Письмо было безликое и, что называется, светское. «Ну, как вы там, на далеких стройках? А у нас здесь в Москве то-то-то и то-то. Не за горами фестиваль молодежи. А также приезжает Ив Монтан», и так далее и тому подобное.
И все-таки обрадовало.
Был звук оттуда, из далекой, несбыточной Москвы, предфестивальной, праздничной. Был сигнал от нее, придуманной и потому интересной девушки с вокзала.
Да и сама эта жизнь в степи вдруг показалась удивительно привольной, счастливой, быстролетящей и бесконечной.
Однажды послали его вместе с Шакеном, водителем, за продуктами в райцентр.
Езды-то было всего сто — сто двадцать километров, но Шакен, восемнадцатилетний парень, круглолицый, с девичьим румянцем, решил вдруг сэкономить время, и они поехали кратчайшим путем, торфяным болотом.
Вначале машина шла сравнительно легко, торфяник подсох и не грозил никакими неприятностями до тех пор, пока они не забуксовали в неподвижной черной, с глубокими морщинами, как лава, жиже. Буксовали, буксовали, потом вылезли и пошли вроде бы хорошо, и вдруг машина враз потеряла точку опоры, и они стали медленно погружаться, уходить в толстую, липкую жижу. Она только казалась упругой, как резина, а на самом деле, все больше разверзаясь, легко, без сопротивления пропускала вниз машину. Их засасывало быстро, бесповоротно.

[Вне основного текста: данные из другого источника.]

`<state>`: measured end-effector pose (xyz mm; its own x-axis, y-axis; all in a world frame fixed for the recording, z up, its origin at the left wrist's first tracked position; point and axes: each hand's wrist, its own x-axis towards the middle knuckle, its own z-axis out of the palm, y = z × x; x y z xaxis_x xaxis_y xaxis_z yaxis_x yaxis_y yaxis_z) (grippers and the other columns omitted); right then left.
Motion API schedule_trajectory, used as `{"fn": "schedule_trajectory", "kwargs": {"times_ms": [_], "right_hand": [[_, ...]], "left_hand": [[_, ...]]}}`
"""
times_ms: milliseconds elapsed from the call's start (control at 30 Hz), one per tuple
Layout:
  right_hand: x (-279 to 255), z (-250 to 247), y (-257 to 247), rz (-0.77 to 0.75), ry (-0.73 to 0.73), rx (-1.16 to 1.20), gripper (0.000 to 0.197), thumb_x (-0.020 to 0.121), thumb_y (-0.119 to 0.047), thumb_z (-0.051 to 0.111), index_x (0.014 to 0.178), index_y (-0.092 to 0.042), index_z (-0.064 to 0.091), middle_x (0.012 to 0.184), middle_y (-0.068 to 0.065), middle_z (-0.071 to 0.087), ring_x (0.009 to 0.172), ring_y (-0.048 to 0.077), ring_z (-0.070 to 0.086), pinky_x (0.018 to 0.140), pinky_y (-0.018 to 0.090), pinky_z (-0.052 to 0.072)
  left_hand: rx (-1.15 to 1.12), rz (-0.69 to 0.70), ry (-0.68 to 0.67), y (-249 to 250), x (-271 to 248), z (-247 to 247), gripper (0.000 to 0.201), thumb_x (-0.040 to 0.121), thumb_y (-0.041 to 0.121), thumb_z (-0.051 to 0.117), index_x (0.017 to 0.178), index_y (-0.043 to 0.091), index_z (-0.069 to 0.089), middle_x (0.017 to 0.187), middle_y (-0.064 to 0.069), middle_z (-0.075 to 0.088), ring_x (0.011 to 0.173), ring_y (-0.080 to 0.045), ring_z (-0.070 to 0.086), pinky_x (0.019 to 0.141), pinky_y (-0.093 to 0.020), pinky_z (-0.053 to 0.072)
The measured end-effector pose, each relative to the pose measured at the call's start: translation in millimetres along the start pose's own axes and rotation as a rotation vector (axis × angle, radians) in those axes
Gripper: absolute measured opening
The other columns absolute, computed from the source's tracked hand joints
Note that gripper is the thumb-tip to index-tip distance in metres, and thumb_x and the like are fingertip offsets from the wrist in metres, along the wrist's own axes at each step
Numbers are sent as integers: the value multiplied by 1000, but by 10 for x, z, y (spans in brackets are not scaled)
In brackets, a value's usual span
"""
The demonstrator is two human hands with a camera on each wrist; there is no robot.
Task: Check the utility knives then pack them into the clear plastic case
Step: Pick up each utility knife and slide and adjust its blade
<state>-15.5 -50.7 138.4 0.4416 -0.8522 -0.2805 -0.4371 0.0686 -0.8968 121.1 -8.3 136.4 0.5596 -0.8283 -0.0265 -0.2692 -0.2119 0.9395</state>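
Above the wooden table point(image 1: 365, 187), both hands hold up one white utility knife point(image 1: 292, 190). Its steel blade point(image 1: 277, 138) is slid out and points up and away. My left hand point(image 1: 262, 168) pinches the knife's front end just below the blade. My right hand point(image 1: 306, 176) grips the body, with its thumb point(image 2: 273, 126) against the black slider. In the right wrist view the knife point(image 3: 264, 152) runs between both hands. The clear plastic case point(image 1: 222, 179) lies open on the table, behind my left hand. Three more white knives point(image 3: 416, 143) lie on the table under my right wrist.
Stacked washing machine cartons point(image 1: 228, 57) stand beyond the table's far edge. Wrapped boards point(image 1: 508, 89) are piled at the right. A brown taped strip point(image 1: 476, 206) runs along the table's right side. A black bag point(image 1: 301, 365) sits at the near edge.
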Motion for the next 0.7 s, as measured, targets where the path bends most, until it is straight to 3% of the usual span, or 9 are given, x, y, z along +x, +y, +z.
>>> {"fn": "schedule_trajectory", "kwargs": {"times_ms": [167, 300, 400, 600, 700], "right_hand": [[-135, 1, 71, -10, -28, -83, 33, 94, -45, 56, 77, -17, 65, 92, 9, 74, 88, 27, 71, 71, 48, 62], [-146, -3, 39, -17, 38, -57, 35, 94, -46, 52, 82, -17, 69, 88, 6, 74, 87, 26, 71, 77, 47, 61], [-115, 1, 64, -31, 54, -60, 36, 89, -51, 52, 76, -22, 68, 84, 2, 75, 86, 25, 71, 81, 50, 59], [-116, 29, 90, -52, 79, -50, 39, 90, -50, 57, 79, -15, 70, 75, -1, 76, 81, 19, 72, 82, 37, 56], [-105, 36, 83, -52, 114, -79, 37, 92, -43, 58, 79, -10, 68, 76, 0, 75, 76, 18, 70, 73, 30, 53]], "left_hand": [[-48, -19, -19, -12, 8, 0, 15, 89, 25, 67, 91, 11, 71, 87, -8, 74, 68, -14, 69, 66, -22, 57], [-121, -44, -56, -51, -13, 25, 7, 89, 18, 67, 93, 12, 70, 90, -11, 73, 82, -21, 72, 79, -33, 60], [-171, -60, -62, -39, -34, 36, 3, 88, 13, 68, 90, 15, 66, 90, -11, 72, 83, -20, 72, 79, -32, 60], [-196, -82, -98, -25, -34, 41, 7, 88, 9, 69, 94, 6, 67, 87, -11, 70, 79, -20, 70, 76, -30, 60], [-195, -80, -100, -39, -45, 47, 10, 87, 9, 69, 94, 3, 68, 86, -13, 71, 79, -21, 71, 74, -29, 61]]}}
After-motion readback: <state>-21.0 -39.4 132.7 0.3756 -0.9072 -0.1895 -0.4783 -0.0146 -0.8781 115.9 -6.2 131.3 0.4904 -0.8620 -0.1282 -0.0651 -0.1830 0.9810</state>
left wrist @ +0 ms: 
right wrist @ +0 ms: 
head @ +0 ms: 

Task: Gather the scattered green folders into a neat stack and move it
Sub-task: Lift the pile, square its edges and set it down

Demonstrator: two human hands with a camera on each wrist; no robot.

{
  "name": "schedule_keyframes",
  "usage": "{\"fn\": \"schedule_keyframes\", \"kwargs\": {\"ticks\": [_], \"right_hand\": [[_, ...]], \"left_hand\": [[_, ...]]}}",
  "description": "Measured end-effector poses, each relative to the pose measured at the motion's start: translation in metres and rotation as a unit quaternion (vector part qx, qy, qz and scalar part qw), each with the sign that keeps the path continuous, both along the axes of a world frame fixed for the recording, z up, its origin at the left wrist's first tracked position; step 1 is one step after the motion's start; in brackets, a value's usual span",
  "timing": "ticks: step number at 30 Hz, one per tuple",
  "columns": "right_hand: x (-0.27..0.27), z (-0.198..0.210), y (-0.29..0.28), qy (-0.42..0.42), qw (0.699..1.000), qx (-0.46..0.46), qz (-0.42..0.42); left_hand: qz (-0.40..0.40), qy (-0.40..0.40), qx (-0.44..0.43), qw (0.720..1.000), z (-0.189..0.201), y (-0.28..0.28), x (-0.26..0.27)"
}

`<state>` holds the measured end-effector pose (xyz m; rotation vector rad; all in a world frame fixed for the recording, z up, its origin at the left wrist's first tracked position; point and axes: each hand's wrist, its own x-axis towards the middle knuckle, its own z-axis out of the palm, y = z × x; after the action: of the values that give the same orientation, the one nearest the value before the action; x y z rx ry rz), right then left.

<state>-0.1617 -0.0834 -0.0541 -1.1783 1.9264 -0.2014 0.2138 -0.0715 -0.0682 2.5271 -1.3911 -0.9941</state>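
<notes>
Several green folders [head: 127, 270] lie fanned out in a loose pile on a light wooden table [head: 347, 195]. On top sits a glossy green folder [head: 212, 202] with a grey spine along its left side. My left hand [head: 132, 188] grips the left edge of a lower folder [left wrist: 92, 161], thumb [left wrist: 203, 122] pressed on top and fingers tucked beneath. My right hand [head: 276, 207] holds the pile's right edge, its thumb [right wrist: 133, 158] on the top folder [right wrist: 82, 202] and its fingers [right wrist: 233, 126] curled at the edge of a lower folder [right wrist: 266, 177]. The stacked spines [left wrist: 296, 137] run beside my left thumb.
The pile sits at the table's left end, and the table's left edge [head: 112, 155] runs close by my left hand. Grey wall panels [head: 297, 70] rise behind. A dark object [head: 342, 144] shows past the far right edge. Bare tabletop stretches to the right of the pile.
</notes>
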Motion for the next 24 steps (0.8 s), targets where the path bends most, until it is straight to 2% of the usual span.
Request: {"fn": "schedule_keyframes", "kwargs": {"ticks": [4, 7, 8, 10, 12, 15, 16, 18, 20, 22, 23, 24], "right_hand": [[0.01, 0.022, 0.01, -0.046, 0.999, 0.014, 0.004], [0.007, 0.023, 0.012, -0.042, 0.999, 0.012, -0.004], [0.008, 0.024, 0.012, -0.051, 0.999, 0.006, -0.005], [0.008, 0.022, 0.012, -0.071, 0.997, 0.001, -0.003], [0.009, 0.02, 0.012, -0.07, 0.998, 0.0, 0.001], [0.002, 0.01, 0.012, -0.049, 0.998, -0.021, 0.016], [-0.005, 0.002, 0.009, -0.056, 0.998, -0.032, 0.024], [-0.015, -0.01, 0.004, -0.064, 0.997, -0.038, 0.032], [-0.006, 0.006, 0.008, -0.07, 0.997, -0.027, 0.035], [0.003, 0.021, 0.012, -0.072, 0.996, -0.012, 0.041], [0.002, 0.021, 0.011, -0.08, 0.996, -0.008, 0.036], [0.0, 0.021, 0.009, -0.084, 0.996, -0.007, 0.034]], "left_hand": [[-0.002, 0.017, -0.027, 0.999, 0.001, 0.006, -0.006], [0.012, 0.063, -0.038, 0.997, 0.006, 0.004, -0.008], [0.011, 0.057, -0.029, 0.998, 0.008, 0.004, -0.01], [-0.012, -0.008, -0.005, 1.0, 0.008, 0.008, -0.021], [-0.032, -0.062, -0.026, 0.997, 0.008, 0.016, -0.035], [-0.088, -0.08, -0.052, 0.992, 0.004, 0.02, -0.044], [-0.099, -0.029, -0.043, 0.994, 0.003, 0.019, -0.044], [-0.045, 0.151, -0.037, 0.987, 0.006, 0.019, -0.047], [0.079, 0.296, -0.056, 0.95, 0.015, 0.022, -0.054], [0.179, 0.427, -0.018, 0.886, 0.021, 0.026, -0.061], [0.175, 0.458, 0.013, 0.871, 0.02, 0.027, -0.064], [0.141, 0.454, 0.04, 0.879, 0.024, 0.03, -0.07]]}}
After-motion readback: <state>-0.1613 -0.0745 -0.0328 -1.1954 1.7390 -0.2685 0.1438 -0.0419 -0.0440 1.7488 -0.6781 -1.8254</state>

Он пытался выбить стекло, друг что-то кричал ему, что-то непонятное, по-казахски, — он забыл сейчас русский язык. Сергей не понимал его и уже не слушал этот долгий, тягучий крик; он бил по стеклу, оно не поддавалось, потом треснуло, ломаясь прямо в ладони и горячо обжигая руки, сразу ставшие мокрыми. Он метнулся в острое отверстие, ножом обрезавшее, как бы проткнувшее грудь, плечо.
Открывалось что-то глухо, тускло блестевшее в слоновых серых складках, пахнущее гнилью, смутное, как бы густевшее на глазах. Вцепившись одной рукой в ускользающий борт машины, он схватил Шакена за плечо, тянул к себе, безжизненное тело было тяжелым, точно из чугуна.
Потом это тело показалось ему легким, так же как и свое. Из своего все время выходила тяжесть, влага; казалось, кровь вытекает тонкой неостановимой струйкой, будто водопровод до конца не привернули, и вот она течет, льется, еще минута — и кончится все.
Потом помнилось все смутно: больница какая-то, а точнее госпиталь военный, потому что ближайший был именно военный госпиталь крупной войсковой части, и там его резали, и помнит, что склонялось над ним рябое курносое лицо.
— Ну что? Чего ты? Знаешь, как это говорится: «Все пройдет, как с белых яблонь дым».
Не проходило долго.
Он спрашивал про Шакена, и отвечали, что жив, но ему показалось, — врут.